Work task.
Set down exactly, from the records below, the line with "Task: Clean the" through the line with "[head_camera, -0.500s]", and nothing else.

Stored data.
--------------------

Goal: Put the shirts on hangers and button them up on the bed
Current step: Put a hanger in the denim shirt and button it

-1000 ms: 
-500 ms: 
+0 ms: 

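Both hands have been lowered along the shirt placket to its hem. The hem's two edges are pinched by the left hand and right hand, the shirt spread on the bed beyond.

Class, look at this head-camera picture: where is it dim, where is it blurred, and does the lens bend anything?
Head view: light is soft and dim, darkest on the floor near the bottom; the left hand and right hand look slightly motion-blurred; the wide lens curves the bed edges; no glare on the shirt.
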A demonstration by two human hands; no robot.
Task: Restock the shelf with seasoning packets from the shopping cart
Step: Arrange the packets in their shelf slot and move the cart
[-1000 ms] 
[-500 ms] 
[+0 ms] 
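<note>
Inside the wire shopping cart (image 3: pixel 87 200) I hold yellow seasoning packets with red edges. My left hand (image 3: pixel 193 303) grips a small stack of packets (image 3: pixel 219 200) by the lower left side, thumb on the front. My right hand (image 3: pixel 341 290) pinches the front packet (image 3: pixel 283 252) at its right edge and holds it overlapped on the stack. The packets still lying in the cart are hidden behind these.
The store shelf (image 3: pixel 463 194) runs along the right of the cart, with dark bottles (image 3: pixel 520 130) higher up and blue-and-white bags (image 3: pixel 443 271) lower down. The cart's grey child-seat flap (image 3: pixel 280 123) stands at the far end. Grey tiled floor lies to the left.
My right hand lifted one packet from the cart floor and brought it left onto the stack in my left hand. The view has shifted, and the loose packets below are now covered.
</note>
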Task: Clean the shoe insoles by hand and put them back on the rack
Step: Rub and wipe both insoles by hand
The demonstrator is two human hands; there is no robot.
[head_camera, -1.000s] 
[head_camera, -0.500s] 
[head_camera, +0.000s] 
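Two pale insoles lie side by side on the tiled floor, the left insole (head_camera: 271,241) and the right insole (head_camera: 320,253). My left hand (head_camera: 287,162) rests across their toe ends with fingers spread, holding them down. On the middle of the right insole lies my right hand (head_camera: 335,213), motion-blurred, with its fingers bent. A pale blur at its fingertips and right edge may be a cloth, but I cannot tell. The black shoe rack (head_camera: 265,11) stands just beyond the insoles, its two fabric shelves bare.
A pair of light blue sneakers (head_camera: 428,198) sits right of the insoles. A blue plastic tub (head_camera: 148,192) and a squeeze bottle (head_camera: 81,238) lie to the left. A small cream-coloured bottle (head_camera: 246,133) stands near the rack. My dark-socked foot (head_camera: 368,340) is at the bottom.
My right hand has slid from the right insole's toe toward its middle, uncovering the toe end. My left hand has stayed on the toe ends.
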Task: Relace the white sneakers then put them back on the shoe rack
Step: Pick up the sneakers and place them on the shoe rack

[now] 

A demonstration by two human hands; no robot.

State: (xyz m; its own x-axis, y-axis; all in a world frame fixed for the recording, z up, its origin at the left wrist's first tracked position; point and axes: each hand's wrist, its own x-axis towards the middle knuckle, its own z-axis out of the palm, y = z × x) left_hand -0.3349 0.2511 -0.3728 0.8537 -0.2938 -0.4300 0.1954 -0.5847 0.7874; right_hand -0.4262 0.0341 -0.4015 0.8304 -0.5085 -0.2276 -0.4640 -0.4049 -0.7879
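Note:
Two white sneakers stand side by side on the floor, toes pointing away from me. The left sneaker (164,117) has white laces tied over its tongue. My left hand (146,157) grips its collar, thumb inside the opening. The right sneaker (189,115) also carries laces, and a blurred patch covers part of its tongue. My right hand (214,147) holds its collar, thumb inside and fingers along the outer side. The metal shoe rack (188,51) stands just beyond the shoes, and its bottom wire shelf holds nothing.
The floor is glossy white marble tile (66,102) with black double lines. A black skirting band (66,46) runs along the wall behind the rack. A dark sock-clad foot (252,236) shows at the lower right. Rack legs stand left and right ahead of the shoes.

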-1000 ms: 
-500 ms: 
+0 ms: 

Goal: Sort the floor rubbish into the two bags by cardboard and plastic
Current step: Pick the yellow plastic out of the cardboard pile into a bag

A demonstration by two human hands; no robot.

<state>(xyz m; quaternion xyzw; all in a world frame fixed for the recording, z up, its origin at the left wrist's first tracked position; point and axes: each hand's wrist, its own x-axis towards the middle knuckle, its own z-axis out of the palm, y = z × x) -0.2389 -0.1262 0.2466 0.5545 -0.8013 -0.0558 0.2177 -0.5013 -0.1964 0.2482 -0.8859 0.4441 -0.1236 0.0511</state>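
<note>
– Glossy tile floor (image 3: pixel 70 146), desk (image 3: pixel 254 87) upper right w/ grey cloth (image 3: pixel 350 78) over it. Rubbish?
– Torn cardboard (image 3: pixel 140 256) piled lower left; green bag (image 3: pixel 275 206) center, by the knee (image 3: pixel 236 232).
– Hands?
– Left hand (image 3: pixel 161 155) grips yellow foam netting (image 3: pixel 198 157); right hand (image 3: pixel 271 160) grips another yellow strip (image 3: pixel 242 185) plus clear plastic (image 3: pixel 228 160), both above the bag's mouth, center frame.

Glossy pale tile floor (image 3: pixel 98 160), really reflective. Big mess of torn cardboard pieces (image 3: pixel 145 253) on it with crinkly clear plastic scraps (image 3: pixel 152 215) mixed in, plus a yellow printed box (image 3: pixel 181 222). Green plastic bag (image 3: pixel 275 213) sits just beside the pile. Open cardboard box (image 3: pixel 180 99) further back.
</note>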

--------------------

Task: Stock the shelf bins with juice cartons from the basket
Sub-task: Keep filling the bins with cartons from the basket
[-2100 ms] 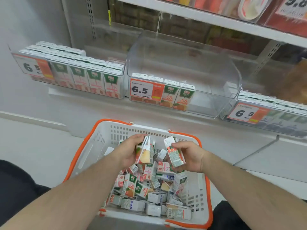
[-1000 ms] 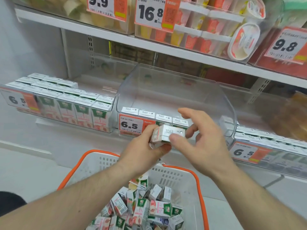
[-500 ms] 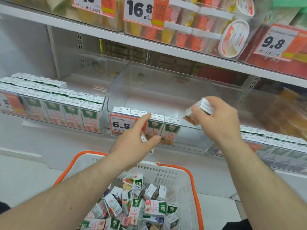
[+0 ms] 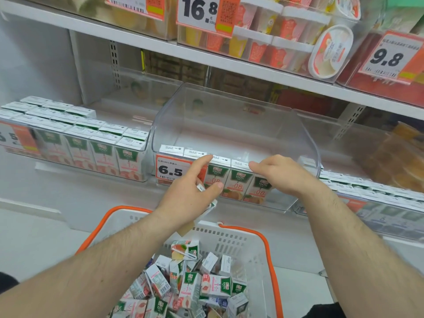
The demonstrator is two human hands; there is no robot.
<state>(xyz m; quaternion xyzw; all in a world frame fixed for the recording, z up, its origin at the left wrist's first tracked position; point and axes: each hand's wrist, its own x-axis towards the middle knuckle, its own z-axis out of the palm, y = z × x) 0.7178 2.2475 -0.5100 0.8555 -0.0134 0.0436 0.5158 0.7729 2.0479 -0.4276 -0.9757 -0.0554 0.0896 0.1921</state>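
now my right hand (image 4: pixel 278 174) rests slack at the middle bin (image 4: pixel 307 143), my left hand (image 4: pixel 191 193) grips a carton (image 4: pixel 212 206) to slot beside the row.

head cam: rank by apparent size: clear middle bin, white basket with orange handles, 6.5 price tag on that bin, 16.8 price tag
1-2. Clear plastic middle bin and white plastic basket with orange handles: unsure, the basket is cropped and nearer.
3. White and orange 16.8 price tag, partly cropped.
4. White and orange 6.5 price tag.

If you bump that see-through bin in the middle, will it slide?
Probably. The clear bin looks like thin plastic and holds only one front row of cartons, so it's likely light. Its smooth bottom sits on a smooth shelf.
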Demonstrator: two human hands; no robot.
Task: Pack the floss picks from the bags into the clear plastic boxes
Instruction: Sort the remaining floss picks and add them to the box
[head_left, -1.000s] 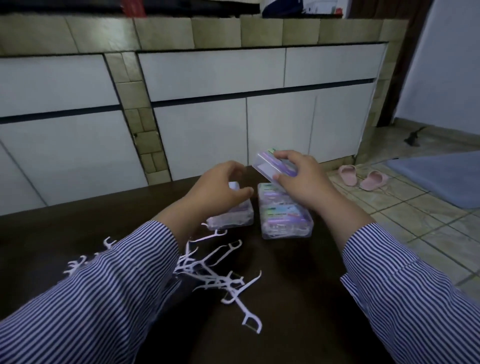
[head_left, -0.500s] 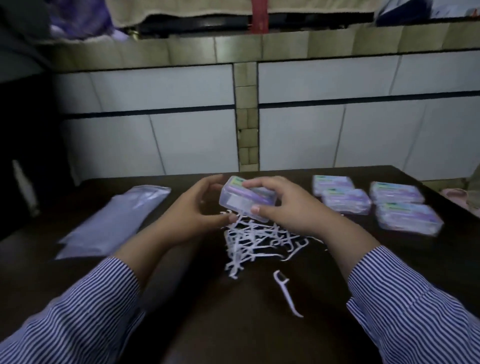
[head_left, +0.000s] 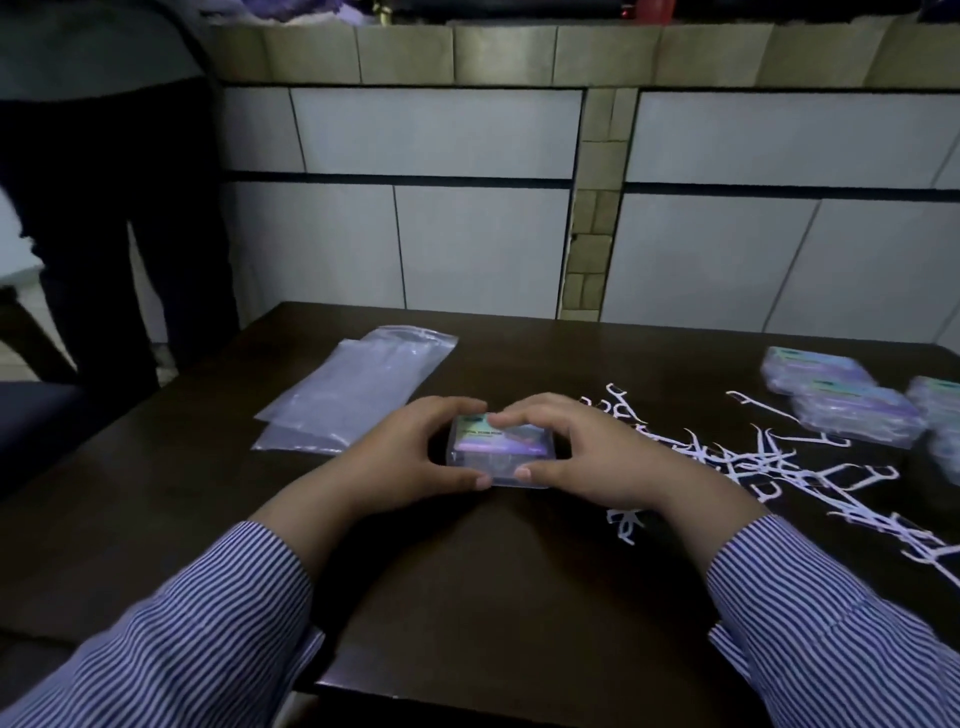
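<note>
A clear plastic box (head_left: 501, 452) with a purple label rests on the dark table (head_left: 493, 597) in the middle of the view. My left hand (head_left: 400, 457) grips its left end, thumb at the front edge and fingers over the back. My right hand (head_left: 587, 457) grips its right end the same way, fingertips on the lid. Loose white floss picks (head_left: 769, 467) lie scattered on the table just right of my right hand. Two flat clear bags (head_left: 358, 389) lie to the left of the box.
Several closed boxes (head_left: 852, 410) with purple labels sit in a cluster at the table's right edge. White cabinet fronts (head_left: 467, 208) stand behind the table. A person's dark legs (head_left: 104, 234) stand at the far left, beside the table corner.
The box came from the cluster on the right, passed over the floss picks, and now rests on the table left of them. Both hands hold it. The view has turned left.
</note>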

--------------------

Output of the task.
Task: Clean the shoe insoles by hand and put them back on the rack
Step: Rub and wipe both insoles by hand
The demonstrator is two human hands; there is no robot.
[head_camera, -1.000s] 
[head_camera, -0.500s] 

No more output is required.